В «Евдеме» очень много элементов платонизма и прямых реминисценций, но в замкнувшемся кольце рассуждений «Евдема» отсутствует последнее звено — идеи, в том виде, как они есть в «Федоне». В то же время все прочие элементы учения о душе настоятельно требуют учения об идеях, как это заметил еще и сам Платон. И так как Аристотель впоследствии отказался от чисто платоновского учения об идеях, он отказался и от платоновской теории воспоминания.

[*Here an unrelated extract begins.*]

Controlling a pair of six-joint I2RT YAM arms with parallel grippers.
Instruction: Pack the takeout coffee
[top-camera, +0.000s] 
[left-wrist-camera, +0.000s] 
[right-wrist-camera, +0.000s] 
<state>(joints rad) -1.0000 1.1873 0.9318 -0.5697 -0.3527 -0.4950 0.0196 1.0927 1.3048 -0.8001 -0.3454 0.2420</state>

Из анализа фрагментов данного диалога видно, что Аристотель очень самостоятелен в логике рассуждений и доказательств, хотя идейно он все еще зависит от Платона. Душа, по Аристотелю, так же бессмертна, как и по Платону. Но учение о бессмертии души покоится у Аристотеля не прямо на безоговорочном признании вечной идеи души, а вытекает из строго логических доказательств. Аристотель хочет сказать, что для существования признаков того или иного предмета необходимо сначала признавать сам этот предмет. И потому, если существуют разные проявления души, разные ее способности и состояния, то подобного рода утверждения возможны только при условии признания души как таковой. Но это и значит, что душа, взятая сама по себе, не содержит в себе никаких признаков или свойств, а следовательно, не изменяется во времени. Вот почему она вечна и бессмертна.

«Протрептик», или «Увещание»

По своему значению среди ранних работ Аристотеля рядом с «Евдемом» стоит «Протрептик».16 Однако точное время его написания, равно как его форма и содержание, все еще остаются недостаточно выясненными.